Wigstock was long and draining backstage, but awesome
You just performed at Wigstock; tell me about that experience.
HS: Wigstock was long and draining backstage, but awesome in its entirety. It was great to see and reminisce with girls from back in the day, as well as meeting other artists in person I only knew by name. Lady Bunny really pulled it off this year; the folks at AARP must be pleased.
You are the North Jersey Coordinator for Drag Queen Story Hour. How did that come about? What has the experience been like?
HS: I attended a Drag Queen Story Hour training in New York City a little less than two years ago. I enjoyed the program immensely. I was the only one living in New jersey. So I asked if I could make some magic happen in North Jersey, to which they joyously replied, yes! I’ve had the pleasure of meeting some awesome kids and their caretakers in libraries, festivals, and bookstores across North Jersey thanks to DQSH.
You are hosting at the Royal bar in Jersey City. Tell me what it is like headlining at New Jersey’s newest hot spot?
HS: Working at the Royal has been a dream come true. What girl doesn’t want the comfort of rollerblading to her gig because it’s so close to home?! The staff and management are respectful and open to suggestions, and the customers are happy that there is another gay venue to hang out in Jersey City. I currently host on Tuesday nights and Sunday brunch. So, if you’re ever in the neighborhood, pop in the Royal.
What inspires you on a daily basis both as a performer and as a person?

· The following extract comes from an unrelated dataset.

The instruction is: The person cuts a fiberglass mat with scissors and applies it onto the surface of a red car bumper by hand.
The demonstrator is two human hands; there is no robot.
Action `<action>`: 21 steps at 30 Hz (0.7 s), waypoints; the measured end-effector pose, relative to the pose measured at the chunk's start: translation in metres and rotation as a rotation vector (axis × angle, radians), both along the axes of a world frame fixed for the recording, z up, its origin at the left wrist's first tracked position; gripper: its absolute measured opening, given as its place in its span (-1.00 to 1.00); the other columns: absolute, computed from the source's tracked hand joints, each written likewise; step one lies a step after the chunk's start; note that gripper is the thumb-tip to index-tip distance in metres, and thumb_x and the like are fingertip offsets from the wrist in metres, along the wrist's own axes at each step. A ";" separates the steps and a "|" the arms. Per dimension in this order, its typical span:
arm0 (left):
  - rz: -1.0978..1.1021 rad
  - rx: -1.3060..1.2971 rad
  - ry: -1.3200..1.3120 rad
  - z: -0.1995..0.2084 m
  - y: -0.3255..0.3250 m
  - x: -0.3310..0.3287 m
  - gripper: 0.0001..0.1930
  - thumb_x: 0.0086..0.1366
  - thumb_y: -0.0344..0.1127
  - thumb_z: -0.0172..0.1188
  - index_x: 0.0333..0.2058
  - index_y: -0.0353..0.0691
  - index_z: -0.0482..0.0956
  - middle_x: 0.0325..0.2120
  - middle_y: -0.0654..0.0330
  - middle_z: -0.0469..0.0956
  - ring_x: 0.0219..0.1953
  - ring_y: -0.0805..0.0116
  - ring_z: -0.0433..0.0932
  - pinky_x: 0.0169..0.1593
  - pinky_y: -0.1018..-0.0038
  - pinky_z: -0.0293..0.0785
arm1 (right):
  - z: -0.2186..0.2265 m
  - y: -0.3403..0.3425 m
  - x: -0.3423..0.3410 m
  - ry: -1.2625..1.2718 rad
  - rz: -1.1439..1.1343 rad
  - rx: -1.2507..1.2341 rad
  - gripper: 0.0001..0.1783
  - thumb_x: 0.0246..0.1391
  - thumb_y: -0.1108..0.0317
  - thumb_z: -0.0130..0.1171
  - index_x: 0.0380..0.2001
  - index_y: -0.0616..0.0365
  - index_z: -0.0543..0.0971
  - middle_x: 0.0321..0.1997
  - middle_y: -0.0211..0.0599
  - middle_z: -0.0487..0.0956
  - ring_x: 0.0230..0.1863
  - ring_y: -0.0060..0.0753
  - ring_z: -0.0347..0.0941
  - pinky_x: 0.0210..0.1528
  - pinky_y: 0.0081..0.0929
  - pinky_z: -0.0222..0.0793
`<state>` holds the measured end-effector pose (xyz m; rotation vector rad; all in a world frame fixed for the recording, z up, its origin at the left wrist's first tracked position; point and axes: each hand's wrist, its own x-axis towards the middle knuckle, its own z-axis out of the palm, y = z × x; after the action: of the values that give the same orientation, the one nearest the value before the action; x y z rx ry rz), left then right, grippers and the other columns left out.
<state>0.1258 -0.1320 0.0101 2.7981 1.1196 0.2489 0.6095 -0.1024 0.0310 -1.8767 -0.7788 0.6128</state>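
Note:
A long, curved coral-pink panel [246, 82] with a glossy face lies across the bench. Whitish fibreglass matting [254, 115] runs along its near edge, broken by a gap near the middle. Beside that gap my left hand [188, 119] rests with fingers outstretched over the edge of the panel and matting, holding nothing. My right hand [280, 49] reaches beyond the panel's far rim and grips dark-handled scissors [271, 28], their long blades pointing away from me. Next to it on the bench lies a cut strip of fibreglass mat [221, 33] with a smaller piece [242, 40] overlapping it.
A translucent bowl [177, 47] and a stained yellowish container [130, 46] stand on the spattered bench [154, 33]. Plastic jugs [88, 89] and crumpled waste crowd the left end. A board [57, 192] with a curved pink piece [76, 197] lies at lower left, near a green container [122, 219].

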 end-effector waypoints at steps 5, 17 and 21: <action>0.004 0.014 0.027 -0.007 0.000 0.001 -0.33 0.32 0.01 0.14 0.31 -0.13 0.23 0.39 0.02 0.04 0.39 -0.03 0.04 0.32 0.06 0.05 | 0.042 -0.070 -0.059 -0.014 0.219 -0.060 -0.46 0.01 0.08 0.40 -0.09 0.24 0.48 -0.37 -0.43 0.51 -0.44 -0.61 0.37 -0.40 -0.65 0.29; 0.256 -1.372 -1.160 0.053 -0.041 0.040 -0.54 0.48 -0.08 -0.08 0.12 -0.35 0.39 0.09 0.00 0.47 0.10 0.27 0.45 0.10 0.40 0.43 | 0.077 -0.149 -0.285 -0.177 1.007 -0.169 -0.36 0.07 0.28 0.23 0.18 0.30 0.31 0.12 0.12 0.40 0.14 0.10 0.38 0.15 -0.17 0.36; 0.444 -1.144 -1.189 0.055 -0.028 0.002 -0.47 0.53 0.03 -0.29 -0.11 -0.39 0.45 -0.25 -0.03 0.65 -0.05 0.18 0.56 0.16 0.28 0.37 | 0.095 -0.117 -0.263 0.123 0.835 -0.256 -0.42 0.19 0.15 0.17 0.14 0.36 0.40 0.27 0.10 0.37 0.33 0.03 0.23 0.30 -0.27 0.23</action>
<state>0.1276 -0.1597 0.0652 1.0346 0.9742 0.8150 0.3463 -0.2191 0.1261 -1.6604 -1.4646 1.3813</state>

HS: I am inspired as a performer, because I know there’s a lot more out there with my name on it. I’ve been doing this for twenty eight years, and I’m thankful to stay busy and on top of my game. As a person, I’m inspired because I know there are others who still live in fear, are closeted, or not ready to walk in their truth. So, if I just continue to be me, it may give them the courage to do so as well.